• What you will do:
For the entries below, report every line that includes the word "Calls".
[Opening Raw data section]
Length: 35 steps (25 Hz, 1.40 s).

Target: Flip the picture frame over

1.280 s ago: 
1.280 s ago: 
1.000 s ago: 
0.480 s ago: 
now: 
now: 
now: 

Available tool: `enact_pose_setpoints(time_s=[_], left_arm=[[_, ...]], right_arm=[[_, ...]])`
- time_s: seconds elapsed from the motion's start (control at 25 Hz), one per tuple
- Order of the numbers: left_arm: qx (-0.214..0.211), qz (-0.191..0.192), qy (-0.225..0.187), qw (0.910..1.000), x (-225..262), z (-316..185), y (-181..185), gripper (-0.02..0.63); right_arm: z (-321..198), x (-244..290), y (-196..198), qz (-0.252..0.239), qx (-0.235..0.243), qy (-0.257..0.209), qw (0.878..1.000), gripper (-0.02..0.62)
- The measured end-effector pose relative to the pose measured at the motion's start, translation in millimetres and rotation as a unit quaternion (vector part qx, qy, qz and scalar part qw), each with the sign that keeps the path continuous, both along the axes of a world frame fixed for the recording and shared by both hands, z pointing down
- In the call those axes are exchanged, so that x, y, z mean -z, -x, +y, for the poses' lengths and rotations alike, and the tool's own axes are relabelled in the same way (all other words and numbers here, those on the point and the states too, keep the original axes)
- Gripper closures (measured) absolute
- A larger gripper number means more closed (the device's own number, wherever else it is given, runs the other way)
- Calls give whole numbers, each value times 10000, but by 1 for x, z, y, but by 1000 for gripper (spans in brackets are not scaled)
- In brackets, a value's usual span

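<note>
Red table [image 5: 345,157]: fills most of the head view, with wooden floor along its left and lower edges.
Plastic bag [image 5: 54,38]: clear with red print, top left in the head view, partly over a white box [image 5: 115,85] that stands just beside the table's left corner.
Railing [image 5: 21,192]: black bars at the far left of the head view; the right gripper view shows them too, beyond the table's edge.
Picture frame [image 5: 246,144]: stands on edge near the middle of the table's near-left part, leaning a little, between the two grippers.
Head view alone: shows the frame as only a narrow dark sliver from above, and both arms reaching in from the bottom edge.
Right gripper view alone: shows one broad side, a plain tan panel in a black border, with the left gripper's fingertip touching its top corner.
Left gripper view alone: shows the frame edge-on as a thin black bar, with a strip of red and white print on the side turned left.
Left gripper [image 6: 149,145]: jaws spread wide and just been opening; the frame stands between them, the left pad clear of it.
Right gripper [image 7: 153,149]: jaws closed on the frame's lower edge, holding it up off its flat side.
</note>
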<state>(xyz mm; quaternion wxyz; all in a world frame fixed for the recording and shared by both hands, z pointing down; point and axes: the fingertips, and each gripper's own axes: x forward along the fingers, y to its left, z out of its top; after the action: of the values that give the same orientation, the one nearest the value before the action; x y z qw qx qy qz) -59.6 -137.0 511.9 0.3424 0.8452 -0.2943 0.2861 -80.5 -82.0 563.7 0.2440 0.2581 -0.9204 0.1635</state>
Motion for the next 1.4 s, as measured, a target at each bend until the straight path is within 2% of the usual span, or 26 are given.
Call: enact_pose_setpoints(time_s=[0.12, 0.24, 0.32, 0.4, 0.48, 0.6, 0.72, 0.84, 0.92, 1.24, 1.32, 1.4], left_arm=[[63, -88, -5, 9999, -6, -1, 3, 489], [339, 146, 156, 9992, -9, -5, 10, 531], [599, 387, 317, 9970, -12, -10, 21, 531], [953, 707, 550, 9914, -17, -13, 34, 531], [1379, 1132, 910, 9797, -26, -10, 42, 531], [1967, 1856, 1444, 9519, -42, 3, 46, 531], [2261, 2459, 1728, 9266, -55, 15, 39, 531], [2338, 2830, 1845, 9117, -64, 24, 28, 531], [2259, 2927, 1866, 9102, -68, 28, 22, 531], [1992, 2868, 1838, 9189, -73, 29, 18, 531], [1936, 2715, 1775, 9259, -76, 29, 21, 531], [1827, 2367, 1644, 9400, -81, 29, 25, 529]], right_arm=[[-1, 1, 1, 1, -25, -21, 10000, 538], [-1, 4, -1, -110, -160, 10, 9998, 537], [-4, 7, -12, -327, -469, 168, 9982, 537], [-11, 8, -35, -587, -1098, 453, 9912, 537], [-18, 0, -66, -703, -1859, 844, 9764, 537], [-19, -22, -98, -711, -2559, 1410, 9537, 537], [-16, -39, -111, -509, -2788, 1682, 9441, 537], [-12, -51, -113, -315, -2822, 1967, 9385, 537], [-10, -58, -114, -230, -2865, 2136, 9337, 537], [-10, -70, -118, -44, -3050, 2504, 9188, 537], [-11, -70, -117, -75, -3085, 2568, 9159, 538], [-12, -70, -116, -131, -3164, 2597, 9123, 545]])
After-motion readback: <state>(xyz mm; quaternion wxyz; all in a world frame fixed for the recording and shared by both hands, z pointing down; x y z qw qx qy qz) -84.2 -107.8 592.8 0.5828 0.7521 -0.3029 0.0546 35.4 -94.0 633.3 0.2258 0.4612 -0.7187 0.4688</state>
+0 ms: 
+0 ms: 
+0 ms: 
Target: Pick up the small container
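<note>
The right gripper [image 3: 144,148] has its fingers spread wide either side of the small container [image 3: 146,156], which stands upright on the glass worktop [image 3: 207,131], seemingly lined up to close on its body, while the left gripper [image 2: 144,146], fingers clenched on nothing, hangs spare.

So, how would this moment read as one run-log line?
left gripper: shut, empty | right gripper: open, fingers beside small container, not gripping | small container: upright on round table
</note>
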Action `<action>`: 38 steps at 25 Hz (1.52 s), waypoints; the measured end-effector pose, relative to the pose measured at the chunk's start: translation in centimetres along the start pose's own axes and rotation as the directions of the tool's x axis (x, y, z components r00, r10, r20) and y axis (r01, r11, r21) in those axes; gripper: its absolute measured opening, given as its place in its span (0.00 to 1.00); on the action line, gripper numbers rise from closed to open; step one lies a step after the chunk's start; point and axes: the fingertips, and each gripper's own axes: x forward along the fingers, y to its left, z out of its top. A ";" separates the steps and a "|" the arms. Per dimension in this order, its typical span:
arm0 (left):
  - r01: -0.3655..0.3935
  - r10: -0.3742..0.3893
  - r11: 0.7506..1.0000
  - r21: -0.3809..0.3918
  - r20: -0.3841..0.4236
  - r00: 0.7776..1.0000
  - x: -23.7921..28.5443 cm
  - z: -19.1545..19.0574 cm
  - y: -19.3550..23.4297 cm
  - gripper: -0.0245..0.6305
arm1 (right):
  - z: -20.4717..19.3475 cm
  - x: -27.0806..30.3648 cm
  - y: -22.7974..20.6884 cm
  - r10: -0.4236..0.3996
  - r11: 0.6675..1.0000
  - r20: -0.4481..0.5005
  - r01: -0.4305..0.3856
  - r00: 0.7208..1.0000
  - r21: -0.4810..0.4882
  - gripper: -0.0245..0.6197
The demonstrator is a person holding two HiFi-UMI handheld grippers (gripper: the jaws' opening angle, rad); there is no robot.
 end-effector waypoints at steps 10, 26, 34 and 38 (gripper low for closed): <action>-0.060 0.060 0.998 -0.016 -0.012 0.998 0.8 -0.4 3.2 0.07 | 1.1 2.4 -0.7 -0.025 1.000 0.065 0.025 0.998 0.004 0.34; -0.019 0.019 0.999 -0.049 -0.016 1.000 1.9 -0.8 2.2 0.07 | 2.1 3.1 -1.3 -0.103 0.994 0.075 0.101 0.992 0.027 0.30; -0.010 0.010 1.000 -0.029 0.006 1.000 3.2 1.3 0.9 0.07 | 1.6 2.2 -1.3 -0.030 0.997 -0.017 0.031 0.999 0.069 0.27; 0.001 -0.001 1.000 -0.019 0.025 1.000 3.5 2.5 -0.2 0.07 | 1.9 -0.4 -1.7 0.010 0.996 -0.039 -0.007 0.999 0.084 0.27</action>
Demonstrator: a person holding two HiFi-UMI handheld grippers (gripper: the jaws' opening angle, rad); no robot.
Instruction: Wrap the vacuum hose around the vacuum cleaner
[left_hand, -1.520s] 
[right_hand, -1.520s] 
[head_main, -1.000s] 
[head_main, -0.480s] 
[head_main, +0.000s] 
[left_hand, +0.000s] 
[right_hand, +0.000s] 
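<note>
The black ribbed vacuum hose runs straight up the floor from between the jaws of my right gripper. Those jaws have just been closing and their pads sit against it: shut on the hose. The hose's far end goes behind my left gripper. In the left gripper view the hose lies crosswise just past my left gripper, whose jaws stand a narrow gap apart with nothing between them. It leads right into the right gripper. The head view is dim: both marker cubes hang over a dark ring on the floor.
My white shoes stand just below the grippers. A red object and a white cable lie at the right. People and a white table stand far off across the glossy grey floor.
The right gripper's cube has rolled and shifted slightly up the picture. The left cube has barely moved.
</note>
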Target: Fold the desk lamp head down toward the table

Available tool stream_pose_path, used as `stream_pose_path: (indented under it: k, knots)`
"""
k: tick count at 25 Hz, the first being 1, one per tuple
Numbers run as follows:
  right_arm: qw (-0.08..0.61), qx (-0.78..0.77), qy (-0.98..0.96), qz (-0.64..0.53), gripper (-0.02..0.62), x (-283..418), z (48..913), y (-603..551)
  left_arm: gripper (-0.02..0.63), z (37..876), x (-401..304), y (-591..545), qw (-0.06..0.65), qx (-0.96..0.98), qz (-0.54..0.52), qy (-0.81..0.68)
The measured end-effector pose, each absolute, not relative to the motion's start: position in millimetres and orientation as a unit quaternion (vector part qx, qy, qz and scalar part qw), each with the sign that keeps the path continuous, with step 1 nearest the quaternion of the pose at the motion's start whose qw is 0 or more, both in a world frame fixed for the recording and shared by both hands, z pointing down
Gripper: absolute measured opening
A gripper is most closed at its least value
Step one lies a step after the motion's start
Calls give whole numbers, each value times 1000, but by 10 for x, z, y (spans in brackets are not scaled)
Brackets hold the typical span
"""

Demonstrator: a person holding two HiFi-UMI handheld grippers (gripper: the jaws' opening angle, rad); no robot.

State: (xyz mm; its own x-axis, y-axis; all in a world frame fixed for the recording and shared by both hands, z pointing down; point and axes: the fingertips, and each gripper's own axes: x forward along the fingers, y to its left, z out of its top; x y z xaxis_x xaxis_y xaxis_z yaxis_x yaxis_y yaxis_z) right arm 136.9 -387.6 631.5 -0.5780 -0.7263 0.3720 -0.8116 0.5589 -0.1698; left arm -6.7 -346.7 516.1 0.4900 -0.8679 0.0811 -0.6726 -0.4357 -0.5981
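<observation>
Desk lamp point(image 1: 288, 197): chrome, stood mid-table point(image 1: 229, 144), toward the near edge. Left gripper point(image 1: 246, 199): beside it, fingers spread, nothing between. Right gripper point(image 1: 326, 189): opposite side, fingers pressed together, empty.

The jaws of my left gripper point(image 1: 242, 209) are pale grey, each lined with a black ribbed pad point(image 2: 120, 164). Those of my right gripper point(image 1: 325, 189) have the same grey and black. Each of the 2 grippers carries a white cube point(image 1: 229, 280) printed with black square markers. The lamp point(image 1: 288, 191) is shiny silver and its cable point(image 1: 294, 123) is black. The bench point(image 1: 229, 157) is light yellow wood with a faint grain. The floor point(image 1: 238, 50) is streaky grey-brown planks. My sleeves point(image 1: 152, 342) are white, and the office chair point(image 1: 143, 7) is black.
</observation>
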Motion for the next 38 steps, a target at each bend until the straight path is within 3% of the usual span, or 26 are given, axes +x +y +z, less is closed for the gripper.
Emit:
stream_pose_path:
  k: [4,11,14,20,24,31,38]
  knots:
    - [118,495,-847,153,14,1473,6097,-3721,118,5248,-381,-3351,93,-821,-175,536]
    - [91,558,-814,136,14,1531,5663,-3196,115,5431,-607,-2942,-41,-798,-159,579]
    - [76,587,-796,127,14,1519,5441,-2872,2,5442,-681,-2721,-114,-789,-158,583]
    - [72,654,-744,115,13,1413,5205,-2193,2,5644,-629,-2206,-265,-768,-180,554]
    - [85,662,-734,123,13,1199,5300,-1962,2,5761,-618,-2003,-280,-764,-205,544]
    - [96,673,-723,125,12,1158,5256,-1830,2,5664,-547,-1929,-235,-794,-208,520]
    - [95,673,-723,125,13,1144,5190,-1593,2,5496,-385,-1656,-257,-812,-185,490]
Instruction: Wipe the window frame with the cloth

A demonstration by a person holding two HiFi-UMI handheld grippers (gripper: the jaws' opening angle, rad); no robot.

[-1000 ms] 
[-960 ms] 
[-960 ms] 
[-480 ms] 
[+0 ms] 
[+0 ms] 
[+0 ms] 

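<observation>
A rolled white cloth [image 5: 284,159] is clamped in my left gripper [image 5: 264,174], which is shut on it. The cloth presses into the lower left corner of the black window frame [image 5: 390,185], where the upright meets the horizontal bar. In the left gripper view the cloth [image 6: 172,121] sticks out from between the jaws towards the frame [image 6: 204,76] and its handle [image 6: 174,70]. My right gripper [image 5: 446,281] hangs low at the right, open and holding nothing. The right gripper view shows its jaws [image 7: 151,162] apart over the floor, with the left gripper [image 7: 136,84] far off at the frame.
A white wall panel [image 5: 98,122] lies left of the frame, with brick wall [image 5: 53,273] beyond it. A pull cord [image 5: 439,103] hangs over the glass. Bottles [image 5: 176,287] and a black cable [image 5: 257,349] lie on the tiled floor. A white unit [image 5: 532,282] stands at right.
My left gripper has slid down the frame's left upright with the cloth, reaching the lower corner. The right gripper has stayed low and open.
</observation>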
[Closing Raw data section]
• Answer:
- Calls give whole numbers, each value times 10000, but by 1 for x, z, y, but by 1000 for gripper (spans in brackets are not scaled)
Calls give whole numbers, each value times 1000, but by 10 for x, z, y (spans in brackets are not scaled)

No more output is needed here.